I hope this will help 
:::::> [FOR PC] Android 4.0.4 for PC & Live USB - xda-developers


----------



## tech_boy (Jan 1, 2013)

If u mean u want to run android apps on ur pc then try this:
Run Mobile Apps on Windows PC or Mac with BlueStacks | Android App Player


----------



## pratyush997 (Jan 1, 2013)

AndroVM blog | Running Android in a Virtual Machine 
*i.imgur.com/Q5WbV.jpg


----------



## ramakanta (Jan 1, 2013)

RCuber said:


> I hope this will help
> :::::> [FOR PC] Android 4.0.4 for PC & Live USB - xda-developers



when i want to download threre is a problem occurs . what i will do now..

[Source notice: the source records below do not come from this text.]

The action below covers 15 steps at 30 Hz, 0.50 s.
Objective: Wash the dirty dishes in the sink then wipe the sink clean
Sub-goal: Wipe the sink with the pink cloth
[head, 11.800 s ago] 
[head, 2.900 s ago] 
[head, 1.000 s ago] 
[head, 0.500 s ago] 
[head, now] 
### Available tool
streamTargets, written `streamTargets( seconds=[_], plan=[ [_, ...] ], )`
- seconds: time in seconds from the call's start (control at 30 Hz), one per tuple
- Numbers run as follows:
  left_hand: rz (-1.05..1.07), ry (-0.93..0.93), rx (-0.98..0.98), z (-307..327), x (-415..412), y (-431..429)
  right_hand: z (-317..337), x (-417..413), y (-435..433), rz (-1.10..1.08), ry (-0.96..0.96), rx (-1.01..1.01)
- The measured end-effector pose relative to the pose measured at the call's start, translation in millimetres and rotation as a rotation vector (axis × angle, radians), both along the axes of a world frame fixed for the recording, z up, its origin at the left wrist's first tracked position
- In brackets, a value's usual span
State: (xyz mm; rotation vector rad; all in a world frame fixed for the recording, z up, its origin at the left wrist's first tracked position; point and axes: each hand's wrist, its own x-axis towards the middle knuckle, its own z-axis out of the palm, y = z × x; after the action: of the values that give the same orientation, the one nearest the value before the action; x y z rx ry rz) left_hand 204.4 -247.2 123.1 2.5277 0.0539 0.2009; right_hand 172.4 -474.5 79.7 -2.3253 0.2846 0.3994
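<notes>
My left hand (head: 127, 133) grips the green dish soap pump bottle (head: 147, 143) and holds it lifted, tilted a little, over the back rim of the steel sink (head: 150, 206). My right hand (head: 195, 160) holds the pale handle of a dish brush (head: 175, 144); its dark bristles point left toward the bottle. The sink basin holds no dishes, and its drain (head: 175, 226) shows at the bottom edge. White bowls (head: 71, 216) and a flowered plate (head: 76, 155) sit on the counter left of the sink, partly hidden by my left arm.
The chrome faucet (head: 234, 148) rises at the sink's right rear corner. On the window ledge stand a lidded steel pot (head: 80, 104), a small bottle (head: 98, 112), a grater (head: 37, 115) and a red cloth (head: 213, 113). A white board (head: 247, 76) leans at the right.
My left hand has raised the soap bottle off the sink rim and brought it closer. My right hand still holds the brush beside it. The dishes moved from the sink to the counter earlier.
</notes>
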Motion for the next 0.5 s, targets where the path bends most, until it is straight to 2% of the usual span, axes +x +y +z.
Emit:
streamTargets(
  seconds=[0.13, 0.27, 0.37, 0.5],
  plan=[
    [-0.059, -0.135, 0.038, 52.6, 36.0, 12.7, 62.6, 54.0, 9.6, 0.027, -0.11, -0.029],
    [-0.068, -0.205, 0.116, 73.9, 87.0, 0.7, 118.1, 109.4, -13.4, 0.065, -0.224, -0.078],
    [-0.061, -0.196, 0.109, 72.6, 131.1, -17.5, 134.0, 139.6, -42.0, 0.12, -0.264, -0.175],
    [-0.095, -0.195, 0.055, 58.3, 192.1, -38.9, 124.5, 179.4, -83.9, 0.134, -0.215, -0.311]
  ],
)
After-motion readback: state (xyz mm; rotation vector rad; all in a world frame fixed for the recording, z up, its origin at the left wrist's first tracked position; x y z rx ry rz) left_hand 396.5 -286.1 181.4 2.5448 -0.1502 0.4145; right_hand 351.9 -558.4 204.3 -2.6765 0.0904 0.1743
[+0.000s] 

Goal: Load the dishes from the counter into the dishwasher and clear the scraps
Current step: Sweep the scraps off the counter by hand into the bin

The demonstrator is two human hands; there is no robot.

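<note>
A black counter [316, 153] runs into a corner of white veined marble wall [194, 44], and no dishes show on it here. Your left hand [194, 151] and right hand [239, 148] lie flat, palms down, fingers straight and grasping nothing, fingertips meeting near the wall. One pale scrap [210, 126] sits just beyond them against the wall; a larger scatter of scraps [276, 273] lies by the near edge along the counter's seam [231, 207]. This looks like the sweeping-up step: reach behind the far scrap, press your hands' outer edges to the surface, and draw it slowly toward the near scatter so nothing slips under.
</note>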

*s19.postimage.org/pcncchlsv/image.jpg


----------



## RCuber (Jan 1, 2013)

^^ please be more specific and clear regarding the problem.
EDIT: sorry.. I realize that you have posted a image.. I cannot see that image as it is blocked in my office.

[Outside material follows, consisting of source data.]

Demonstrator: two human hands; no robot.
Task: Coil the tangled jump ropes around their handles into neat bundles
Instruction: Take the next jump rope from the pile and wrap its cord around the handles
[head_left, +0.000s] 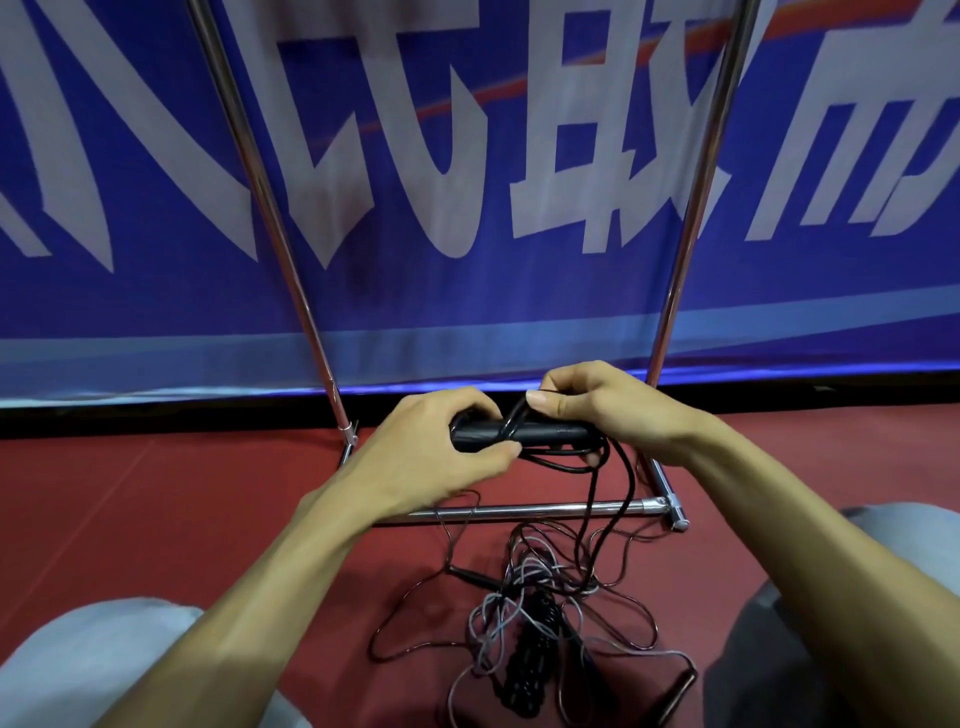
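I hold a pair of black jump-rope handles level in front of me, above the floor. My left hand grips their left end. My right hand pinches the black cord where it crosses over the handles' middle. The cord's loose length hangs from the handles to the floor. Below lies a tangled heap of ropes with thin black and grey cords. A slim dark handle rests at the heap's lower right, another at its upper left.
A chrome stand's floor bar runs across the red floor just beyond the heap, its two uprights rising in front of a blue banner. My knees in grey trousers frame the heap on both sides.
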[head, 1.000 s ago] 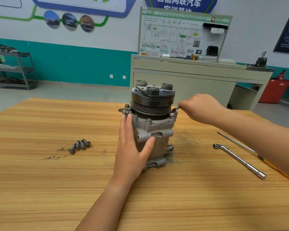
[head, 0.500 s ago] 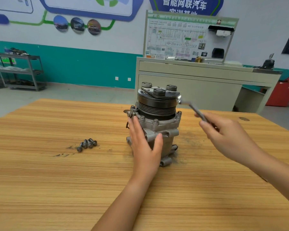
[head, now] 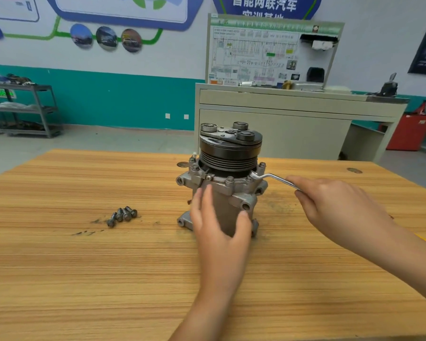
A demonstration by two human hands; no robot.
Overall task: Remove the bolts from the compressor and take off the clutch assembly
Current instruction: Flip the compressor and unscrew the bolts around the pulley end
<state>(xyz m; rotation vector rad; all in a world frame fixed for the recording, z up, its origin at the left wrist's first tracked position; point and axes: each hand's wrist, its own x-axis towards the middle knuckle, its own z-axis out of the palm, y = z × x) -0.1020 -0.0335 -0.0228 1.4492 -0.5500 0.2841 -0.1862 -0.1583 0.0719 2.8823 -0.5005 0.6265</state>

Edit 2: XDA is not opening.. will check after some time.


----------



## pratyush997 (Jan 1, 2013)

@OP try Androvm Jelly bean


----------



## ramakanta (Feb 20, 2013)

pravinbv said:


> problem.




i have tested 2.2 and 4.2 version. but there is two option displayed when i want to boot live

Live CD- Run Android-x86 without installation (HDPI)
Live CD- Run Android-x86 without installation (MDPI)
also
Live CD - VESA mode

any suggestion.



tech_boy said:


> If u mean u want to run android apps on ur pc then try this:
> [url=*bluestacks.com/]Run Mobile Apps on Windows PC or Mac with BlueStacks | Android App Player



i could not install _BlueStacks-SplitInstaller_native_ in my system . it need min 2GB RAM .


----------